Cinquante nuances de foin
Pour le touriste de passage, le foin est parfois considéré comme un simple accessoire pour orner les champs et décorer les granges. Pour les paysans de L’Etivaz, l’herbe séchée est tout à la fois une alchimie, un enjeu stratégique et le combustible de nombreuses controverses enflammées.
«Est-ce que vous sentez une odeur d’alcool? Ou bien le pain grillé, la biscotte?
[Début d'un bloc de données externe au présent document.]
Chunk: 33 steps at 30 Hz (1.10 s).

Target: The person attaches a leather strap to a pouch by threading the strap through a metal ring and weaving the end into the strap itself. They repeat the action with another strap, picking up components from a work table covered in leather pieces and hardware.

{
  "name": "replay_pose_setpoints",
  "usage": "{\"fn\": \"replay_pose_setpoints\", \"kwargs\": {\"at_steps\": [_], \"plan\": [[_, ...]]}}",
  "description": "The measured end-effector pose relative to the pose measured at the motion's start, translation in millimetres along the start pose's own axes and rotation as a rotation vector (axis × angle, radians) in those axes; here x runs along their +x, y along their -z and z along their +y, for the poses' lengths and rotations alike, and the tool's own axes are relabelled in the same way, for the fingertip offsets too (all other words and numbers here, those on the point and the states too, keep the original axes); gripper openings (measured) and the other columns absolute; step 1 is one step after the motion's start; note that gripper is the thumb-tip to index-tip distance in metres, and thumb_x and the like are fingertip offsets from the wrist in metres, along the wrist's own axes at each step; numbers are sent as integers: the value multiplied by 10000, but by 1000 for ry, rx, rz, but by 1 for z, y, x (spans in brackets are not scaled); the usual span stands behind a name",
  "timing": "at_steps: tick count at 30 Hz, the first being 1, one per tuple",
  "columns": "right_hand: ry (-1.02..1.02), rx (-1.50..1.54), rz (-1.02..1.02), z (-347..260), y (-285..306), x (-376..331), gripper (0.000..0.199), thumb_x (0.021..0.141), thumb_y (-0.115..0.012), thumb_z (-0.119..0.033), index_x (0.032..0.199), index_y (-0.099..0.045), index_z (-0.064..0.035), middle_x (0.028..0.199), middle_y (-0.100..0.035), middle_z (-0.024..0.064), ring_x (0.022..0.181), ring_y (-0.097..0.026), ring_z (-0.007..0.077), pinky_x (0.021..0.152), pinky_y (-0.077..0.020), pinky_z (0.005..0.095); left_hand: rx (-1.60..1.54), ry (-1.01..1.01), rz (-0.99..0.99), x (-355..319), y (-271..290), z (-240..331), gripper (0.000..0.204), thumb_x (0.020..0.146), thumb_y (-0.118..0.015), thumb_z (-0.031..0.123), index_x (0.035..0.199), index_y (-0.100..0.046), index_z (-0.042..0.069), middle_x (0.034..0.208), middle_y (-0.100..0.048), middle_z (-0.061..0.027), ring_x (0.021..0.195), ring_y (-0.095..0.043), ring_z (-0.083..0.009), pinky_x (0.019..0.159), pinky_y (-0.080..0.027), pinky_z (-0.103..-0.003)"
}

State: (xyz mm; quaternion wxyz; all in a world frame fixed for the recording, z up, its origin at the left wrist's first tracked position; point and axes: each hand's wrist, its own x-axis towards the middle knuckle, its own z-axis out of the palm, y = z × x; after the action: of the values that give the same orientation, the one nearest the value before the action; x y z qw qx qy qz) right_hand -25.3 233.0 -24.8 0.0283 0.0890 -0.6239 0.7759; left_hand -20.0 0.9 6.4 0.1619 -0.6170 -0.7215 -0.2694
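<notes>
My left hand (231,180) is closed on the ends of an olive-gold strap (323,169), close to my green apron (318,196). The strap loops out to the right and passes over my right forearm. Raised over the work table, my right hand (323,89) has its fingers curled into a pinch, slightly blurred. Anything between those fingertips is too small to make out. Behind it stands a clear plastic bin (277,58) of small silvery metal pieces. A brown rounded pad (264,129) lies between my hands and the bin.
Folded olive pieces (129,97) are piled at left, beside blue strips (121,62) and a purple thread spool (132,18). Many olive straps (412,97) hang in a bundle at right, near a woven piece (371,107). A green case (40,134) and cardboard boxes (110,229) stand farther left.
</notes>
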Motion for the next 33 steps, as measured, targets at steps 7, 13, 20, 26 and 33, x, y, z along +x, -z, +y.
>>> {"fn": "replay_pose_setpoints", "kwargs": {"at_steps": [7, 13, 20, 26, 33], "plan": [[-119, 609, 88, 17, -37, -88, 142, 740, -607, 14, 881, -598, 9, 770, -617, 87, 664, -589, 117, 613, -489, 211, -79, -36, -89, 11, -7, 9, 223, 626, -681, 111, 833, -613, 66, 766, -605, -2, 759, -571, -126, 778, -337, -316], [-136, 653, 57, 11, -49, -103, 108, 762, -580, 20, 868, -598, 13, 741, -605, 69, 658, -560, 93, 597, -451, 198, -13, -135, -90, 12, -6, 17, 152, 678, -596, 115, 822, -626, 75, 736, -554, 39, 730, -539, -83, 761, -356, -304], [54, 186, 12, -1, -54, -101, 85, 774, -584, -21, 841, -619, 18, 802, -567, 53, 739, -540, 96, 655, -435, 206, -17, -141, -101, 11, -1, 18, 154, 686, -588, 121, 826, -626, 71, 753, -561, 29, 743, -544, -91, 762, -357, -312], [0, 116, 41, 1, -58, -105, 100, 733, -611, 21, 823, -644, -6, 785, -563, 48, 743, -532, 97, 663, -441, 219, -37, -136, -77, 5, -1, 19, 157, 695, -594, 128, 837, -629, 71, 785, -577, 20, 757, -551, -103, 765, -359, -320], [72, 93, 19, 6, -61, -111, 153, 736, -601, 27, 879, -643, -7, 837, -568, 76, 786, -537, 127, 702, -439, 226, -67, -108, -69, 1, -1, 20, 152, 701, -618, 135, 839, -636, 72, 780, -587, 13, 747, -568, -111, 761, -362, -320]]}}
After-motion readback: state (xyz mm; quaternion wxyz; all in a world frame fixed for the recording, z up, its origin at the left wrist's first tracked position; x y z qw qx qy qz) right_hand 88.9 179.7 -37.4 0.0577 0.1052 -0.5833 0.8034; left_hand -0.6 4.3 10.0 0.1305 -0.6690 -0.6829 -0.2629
Ou encore le vieux beurre rance, le vomi, l’urine, le linge qu’on a laissé trop longtemps en machine?» Le nez plongé dans une rangée de boîtes en plastique remplies d’échantillons d’herbes sèches – du vert pâle au gris foncé, une vingtaine d’éleveurs tentent de comprendre les cinquante nuances du foin. Des jeunes avec des sweat-shirts siglés «Etivaz» de toutes les couleurs côtoient des paysans plus âgés, chemises à carreaux et chaussures de travail.
Ce samedi de novembre, ils profitent de la venue à Château d’Oex de Pierre Aeby, responsable du secteur production végétale de l’Institut agricole de Grangeneuve. Pierre, c’est l’expert du foin. Rien qu’à l’odeur, il peut expliquer ce qui cloche. Il y a les évidences: «Les odeurs de vieille chaussette ou de bottes mouillées, c’est le signe de bactéries dues à des moisissures». Et puis des vérités moins intuitives. «Quand ça sent bon le caramel, l’échauffé, les vaches adorent. Mais ce n’est pas bon signe! Votre foin a gagné en température, et a perdu ses protéines.»